なぜ社内報は効くのか

 社内広報を考える上でポイントになるのは、どの施策やツールがどういった事柄に効くのか、を把握して行っているかどうかです。
組織としてのパフォーマンスを上げるには、「見える化」「自分ゴト化」「行動化」が必要になります。ところが、これら3つに効果を発揮する施策やツールは意外と少ないのです。

行動を促すための各施策やツールの効果

電通・イマージェンス インターナルブランディングプロジェクトチームによる
「新たなステージを迎えたインターナルブランディング」より抜粋

 上記の図では、横軸には「見える化」に有効なものを、縦軸には「自分ゴト化・行動化」に有効なものが何かがわかるように、施策やツールを5つのカテゴリーに分け位置付けています。

  • オレンジ色=アナログツール
  • 紫色=Face to Face
  • 茶色=イベント
  • 青色=デジタルツール
  • 緑色=イントラ・Web
  • 薄い青色=社外

 これを見るとわかりますが、経営陣やトップとの会議や面談は、自分ゴト化や行動化に非常に効果があることがわかります。しかし、見える化への効果は低くなっています。また、近年急速に普及しているイントラネットなどのツールは、軒並み効果が低く、逆にアナログツールである、社内報や広報誌が、自分ゴト化・行動化と見える化の双方に効果が高いことがわかります。

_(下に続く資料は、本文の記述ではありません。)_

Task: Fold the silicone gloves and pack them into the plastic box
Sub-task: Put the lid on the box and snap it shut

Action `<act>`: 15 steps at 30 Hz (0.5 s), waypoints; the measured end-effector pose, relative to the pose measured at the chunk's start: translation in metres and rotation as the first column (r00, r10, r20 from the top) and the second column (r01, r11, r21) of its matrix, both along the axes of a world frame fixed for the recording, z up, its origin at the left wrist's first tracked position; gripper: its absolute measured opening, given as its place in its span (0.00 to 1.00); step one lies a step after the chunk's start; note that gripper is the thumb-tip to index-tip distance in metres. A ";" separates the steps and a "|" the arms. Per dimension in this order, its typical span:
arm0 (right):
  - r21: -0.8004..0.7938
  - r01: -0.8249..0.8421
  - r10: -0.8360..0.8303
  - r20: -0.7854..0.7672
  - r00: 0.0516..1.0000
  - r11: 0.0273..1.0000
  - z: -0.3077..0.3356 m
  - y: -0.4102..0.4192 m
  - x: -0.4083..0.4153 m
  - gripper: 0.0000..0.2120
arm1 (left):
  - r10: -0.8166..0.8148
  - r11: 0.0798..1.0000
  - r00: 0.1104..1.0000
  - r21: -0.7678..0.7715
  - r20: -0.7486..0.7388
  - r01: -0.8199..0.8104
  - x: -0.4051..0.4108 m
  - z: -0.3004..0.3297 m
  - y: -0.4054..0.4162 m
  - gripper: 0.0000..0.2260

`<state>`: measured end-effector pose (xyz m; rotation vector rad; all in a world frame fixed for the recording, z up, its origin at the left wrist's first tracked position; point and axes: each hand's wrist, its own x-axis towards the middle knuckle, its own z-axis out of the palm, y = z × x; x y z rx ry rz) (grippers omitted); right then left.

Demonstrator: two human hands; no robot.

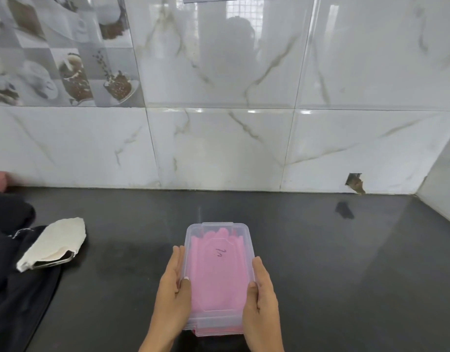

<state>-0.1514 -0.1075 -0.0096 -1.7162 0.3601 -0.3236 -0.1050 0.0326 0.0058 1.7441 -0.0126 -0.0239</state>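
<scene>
A clear plastic box with its lid on lies on the black counter, near the front centre. Pink silicone gloves show through the lid, filling the inside, with a small dark mark on the lid above them. My left hand grips the box's left side, thumb resting on the lid. On the opposite side, my right hand holds the box the same way, thumb on top.
At the left lies a phone wrapped in a white cloth on dark fabric. A marble-tiled wall rises behind the black counter, with a broken hole low at the right.
</scene>
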 end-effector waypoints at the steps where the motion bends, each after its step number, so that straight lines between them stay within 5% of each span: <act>1: -0.028 -0.011 0.011 -0.005 1.000 1.000 0.000 -0.001 0.000 0.23 | 0.003 1.000 1.000 0.003 0.005 -0.003 0.000 -0.001 0.000 0.29; 10: -0.312 -0.127 0.100 -0.103 0.990 0.942 0.019 -0.027 0.018 0.22 | -0.016 0.987 0.998 0.159 0.055 0.007 0.016 -0.002 0.007 0.29; 15: -0.342 -0.119 0.061 -0.177 0.982 0.932 0.044 -0.039 0.090 0.24 | 0.001 0.879 0.998 0.476 0.061 -0.030 0.081 0.017 -0.007 0.20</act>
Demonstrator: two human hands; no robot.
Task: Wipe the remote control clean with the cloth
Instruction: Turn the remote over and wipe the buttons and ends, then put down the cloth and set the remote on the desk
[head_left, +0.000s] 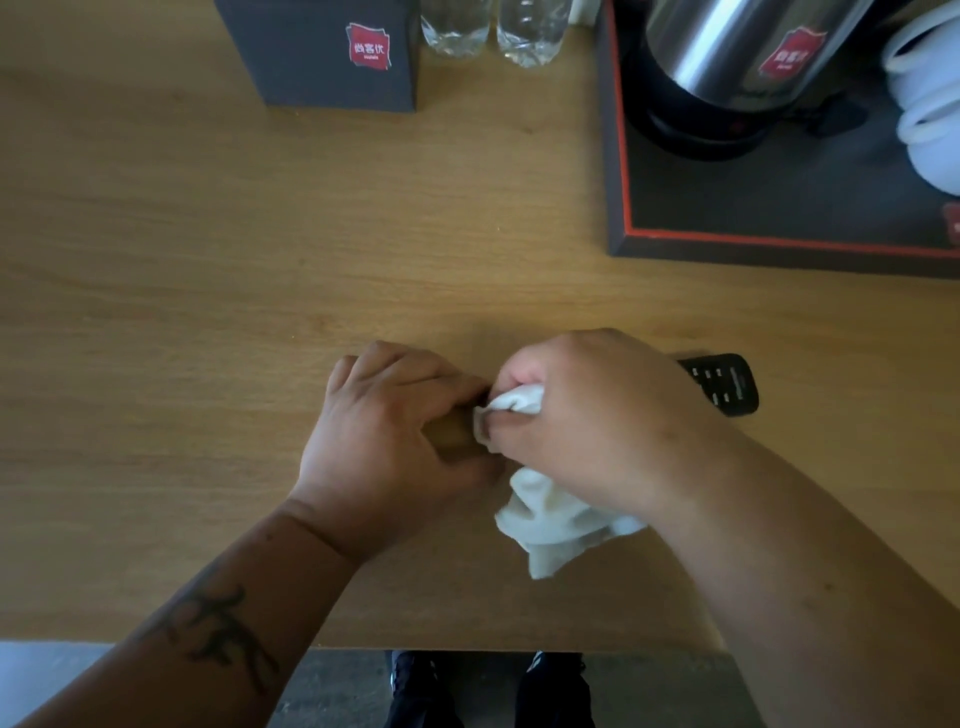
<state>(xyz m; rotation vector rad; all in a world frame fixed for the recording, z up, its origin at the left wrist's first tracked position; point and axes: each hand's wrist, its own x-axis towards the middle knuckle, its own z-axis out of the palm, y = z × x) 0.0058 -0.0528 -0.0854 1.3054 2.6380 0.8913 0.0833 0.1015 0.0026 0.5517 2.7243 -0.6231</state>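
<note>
While most of it lies hidden under the hands, the remote control (724, 383) shows only its far end poking out to the right: black, slim, round-cornered, with rows of small pale buttons, lying flat on the surface (208, 286) near the front edge. The right hand (592, 415) sits over its middle, fingers curled tight around a white cloth (550, 525), soft and crumpled, one bunched fold peeking out by the thumb and the loose tail spilling below the wrist toward the near edge. The left hand (384, 436) is right beside it, touching, fingers bent down and closed at what looks like the remote's near end, though that end itself can't be made out. The surface is pale wood grain, matte and smooth. At the back, one dark grey box (322, 52) with a red label, then two clear plastic bottles (491, 28) side by side. To the right, one black tray (727, 218) with a red line around its rim, carrying one shiny steel kettle (727, 57) on a black base and stacked white cups (930, 104), blurred at the frame's edge, count unclear.
</note>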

 コロナ禍の影響もあり、テレワークが推進され、会社と社員とのエンゲージメントが注目されていますが、デジタルツールだけでは手が届かない部分には、未だアナログツールの強みがあります。デジタルとアナログそれぞれのメリット・デメリットが、そのまま自分ゴト化・行動化、見える化に反映しているかといえば、それだけでも無いと思います。ポイントは、それぞれの施策やツールが一番効果を発揮する使い方やコンテンツは何かを見極めて、補完し合うように社内広報全体をコーディネートすることです。

 私たち中小企業においては、社内広報になかなかコストをかけられないという現状があります。しかし、面談や会議(単なる数字などの報告だけではない、しっかりと目的を持った会議…個人的には雑談会議には効果があると思っています)は、すぐにでも意識して取り組める事柄です。短期間で目に見える効果として取り組みやすいと思います。

 私たちパッションがお勧めするのは、やはり「社内報」です。自分ゴト化・行動化、見える化の双方に効果があり、またコストを抑えながら発行することができるからです。また、社内報が一番効果を発揮しやすいコンテンツは何か、ということをわかっているからです。社内報で全てが解決するわけではありませんが、施策やツールとコンテンツの組み合わせ、施策やツール同士の補完関係を意識し、その上で、あえてアナログツールである社内報を見直されてはいかがでしょうか。